Aim of the exercise:
In these entries, tally the lines where "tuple" occurs. Respond with only the count.

Data records:
<<<<
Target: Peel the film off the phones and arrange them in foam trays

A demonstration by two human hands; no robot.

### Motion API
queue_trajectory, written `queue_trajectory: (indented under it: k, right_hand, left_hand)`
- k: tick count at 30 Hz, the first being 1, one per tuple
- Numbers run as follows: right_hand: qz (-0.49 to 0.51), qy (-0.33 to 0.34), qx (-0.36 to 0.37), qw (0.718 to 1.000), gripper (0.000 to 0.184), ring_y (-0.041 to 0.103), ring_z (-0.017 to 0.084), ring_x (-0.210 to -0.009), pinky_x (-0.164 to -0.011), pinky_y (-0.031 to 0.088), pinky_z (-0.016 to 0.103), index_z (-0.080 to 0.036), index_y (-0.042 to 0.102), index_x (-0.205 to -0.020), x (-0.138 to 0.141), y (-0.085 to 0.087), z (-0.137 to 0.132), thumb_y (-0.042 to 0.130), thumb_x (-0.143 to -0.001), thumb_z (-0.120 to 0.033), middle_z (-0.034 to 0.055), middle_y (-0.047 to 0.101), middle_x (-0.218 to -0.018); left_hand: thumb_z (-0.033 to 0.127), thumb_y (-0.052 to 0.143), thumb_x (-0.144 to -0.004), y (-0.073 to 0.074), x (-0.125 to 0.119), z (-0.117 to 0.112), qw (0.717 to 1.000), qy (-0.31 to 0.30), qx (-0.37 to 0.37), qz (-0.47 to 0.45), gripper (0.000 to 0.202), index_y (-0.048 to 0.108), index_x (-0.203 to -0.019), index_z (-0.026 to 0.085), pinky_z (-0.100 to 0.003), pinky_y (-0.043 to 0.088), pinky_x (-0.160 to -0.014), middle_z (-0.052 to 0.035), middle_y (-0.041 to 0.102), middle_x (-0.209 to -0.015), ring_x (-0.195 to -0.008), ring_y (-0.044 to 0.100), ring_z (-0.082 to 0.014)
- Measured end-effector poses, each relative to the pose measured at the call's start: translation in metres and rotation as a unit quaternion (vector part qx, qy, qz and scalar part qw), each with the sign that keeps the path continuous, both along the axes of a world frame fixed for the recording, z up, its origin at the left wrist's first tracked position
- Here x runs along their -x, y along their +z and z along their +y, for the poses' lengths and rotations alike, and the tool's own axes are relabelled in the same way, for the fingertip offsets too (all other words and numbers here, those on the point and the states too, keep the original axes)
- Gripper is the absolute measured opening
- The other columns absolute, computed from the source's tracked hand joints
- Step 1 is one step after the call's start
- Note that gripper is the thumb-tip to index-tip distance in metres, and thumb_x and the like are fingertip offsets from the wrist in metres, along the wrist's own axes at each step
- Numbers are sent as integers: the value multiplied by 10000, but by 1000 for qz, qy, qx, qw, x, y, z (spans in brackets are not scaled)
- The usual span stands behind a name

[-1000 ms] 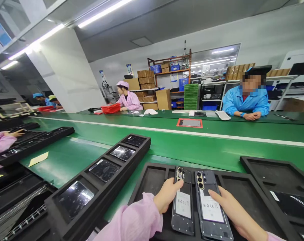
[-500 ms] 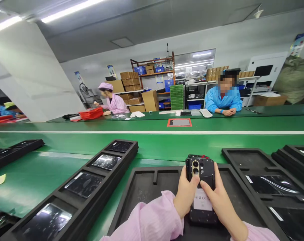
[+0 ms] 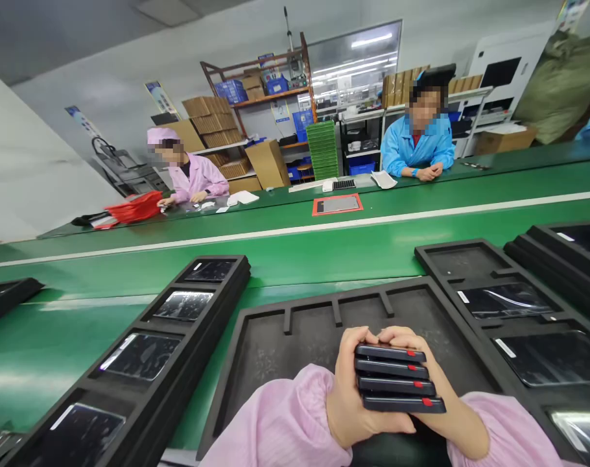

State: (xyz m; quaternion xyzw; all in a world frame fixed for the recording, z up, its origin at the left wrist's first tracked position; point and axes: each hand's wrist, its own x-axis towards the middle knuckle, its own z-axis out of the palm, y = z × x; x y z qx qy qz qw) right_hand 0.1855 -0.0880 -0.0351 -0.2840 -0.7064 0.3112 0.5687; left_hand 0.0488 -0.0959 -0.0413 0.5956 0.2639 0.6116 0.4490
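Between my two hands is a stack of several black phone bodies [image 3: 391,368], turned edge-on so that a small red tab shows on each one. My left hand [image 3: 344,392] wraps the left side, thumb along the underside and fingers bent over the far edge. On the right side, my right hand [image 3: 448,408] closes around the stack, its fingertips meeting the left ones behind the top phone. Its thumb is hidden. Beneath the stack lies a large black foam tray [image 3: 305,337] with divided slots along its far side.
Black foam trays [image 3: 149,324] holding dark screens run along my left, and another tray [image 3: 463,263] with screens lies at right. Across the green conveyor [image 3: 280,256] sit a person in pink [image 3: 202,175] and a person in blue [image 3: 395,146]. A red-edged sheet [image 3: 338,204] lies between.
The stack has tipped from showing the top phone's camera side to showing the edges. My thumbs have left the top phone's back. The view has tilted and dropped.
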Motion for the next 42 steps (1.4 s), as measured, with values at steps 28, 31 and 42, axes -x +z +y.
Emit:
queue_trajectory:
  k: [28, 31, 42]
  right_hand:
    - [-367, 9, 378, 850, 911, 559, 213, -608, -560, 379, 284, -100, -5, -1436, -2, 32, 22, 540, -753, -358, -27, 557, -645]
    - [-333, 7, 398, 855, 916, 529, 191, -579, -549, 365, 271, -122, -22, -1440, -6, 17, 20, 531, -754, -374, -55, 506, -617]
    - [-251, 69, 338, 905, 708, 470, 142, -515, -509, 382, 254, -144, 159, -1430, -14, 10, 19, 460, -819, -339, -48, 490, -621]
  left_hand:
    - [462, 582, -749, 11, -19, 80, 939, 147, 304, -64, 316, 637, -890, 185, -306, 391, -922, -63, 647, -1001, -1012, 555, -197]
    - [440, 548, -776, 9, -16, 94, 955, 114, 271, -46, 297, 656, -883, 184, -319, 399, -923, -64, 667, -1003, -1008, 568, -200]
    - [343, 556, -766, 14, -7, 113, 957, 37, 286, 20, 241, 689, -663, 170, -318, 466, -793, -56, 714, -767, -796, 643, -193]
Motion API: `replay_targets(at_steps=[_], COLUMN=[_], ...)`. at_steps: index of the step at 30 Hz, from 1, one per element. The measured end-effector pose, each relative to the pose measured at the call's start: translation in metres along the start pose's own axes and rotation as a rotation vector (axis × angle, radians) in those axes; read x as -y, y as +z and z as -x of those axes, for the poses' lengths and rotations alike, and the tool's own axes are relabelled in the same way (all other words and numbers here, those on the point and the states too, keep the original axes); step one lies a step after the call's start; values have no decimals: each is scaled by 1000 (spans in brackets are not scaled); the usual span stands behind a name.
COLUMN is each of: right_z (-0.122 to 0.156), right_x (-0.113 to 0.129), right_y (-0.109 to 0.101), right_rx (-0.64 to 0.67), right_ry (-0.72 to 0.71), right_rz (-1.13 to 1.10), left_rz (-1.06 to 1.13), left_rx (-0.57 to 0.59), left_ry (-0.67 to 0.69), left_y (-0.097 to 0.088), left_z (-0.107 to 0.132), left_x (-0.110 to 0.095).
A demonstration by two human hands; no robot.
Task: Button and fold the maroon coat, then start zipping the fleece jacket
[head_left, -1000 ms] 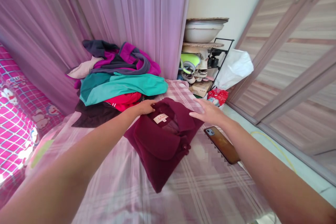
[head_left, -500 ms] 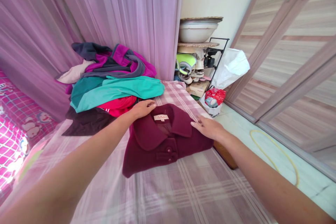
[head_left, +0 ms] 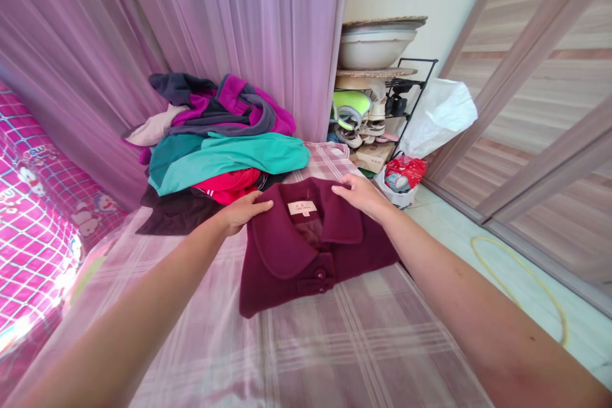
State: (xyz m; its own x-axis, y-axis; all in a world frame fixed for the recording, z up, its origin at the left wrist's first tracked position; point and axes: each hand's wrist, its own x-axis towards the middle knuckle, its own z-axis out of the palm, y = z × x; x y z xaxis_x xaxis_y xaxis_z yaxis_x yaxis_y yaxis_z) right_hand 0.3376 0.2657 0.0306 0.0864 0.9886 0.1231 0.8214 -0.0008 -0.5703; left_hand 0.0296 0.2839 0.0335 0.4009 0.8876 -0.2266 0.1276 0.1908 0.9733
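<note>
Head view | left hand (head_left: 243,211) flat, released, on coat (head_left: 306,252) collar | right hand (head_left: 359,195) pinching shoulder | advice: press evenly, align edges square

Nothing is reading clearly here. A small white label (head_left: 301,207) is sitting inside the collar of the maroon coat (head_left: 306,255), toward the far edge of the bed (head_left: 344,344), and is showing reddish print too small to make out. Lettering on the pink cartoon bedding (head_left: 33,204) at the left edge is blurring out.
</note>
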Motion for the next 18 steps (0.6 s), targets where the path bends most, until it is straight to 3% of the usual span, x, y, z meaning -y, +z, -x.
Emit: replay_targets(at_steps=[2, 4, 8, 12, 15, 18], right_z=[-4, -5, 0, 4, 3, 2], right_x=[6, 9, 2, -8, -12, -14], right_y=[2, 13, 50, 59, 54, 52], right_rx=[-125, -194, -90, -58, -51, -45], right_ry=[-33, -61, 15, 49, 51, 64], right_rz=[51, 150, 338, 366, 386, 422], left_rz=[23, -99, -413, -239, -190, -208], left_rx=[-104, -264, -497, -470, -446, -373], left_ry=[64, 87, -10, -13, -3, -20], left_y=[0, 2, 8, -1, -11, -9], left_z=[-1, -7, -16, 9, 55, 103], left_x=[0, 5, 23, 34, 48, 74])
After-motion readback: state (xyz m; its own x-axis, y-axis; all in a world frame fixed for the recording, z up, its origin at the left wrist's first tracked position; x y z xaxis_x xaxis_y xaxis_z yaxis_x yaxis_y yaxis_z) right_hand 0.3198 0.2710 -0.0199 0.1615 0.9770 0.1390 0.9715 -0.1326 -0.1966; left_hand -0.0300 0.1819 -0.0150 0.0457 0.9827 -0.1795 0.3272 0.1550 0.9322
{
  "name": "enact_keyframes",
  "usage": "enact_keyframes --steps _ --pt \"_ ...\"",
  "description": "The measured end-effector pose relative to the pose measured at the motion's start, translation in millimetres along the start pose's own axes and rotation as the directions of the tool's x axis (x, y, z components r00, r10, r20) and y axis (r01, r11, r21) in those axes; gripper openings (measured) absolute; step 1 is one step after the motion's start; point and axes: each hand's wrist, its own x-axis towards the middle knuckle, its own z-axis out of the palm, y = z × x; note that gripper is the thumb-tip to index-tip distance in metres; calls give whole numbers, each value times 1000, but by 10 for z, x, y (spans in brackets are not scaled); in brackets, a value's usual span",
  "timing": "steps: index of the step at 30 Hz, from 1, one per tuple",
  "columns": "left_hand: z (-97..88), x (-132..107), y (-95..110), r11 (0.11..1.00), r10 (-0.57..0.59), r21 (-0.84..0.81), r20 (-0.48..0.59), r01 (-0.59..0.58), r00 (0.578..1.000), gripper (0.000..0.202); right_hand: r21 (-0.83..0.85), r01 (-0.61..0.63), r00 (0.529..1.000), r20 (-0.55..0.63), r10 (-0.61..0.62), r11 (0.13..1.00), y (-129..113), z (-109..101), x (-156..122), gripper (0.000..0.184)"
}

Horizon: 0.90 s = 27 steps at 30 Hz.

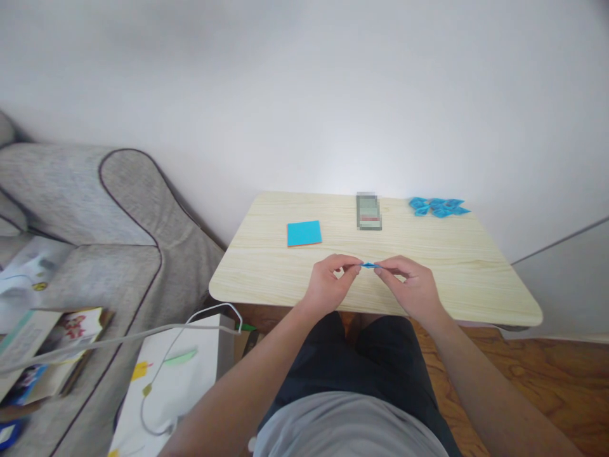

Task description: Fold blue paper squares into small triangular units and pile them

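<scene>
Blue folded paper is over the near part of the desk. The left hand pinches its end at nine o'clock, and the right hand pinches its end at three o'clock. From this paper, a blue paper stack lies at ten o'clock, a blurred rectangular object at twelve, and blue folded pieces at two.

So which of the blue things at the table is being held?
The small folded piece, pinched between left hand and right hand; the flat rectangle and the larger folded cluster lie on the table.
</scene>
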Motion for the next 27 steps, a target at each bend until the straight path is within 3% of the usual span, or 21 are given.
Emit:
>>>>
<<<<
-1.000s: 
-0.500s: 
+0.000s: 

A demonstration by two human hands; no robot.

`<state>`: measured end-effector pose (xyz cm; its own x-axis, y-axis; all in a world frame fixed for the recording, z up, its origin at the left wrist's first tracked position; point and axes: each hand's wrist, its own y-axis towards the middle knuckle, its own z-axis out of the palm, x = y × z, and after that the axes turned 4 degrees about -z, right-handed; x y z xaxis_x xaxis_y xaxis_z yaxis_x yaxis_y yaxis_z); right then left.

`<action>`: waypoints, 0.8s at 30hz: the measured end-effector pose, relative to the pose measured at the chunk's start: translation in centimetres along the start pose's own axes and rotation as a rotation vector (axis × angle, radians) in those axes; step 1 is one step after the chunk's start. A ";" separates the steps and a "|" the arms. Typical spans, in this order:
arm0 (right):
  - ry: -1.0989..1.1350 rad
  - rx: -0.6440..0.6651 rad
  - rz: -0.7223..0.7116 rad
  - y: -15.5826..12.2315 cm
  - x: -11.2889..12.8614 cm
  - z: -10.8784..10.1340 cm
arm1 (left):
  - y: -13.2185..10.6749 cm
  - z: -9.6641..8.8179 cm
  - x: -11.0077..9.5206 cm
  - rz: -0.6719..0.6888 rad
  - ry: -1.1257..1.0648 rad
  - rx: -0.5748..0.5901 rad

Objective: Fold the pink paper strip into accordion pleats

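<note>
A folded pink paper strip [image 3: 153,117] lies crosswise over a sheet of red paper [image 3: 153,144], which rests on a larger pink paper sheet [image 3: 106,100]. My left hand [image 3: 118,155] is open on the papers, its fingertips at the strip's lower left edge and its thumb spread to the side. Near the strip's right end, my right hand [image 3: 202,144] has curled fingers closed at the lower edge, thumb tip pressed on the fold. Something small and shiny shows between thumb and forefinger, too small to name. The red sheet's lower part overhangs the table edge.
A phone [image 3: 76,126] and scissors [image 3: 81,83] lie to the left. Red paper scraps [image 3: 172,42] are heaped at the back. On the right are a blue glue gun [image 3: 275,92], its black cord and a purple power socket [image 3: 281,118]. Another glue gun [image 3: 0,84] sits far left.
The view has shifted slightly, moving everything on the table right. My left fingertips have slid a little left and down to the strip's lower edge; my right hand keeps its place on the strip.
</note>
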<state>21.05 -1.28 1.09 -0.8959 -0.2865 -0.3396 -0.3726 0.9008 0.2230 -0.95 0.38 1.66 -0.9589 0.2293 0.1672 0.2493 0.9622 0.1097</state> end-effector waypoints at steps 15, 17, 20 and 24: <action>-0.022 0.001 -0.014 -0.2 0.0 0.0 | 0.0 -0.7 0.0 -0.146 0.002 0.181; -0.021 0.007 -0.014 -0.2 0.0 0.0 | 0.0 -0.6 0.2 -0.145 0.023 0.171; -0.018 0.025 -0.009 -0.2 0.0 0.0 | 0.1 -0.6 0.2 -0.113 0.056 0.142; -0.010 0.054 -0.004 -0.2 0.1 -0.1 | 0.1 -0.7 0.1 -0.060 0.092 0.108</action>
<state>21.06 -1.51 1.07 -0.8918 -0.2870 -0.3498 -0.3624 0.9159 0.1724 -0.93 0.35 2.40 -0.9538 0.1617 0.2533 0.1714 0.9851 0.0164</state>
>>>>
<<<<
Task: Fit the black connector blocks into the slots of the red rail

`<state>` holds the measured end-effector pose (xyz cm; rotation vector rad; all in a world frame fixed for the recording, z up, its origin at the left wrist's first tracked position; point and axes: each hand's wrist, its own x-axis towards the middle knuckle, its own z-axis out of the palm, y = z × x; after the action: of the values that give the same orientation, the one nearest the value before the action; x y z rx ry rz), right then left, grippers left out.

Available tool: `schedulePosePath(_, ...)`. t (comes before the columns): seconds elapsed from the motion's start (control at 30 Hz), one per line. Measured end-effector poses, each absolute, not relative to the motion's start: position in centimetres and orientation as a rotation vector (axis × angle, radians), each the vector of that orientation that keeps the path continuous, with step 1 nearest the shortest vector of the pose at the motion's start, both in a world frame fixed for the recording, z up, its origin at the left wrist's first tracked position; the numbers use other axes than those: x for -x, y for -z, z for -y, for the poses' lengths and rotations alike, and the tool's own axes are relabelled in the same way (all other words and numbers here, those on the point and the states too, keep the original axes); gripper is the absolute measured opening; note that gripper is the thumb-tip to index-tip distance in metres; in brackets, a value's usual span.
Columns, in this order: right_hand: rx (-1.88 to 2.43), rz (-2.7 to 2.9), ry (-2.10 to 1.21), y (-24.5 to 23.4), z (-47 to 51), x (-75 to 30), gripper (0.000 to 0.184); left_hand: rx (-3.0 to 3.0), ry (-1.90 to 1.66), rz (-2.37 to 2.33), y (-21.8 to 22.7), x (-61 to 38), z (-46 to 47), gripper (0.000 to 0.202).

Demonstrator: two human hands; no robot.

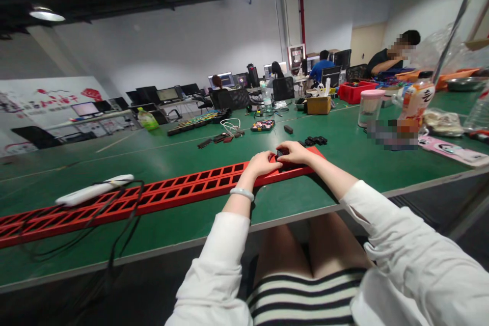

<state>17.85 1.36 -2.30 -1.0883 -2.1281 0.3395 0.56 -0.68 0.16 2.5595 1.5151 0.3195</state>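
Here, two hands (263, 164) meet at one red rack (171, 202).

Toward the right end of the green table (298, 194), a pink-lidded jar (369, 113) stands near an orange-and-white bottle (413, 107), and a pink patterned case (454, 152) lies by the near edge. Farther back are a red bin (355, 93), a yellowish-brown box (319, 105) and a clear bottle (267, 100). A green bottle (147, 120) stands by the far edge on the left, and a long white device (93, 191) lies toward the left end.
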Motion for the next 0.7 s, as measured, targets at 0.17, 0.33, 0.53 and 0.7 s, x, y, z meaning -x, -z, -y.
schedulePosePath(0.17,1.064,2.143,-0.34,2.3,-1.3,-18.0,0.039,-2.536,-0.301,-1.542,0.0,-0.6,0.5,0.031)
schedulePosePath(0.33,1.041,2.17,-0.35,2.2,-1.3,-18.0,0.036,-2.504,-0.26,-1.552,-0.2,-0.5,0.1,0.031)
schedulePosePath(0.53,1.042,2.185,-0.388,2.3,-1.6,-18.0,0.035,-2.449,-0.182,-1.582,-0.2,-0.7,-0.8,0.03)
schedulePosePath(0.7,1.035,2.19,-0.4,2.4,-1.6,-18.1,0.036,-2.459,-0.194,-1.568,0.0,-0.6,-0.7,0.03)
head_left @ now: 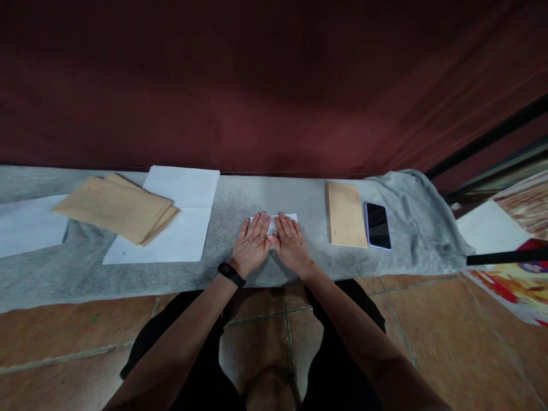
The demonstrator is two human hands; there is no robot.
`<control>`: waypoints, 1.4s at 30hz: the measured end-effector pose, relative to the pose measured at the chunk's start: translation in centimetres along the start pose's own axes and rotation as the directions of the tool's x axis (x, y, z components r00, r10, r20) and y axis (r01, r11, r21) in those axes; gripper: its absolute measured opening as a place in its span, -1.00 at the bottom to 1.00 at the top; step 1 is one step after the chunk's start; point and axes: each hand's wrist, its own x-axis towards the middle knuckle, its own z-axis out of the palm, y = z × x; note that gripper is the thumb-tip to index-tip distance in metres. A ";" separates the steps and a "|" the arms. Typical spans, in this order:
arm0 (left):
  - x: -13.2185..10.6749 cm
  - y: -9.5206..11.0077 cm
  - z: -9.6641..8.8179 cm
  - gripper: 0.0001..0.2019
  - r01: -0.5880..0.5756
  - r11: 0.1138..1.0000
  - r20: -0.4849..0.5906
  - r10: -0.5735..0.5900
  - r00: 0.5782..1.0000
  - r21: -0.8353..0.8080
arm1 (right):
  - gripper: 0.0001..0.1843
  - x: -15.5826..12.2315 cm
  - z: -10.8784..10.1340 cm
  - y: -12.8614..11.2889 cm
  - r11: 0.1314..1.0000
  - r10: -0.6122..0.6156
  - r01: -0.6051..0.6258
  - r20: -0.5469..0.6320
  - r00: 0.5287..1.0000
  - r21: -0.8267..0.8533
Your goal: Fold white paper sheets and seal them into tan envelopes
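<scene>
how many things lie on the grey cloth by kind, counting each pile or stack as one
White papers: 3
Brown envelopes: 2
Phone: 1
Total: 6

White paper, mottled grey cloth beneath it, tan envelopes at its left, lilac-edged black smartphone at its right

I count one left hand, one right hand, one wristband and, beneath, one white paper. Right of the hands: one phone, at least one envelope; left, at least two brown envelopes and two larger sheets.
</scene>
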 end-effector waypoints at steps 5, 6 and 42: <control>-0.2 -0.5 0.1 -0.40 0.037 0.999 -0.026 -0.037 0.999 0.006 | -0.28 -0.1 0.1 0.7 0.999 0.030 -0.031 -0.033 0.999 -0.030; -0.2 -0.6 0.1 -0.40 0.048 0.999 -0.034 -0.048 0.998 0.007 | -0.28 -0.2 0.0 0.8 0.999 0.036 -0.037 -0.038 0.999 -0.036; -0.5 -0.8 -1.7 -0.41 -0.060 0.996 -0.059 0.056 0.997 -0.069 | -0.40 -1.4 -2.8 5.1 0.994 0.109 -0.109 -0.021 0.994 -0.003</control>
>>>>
Result of this task:
2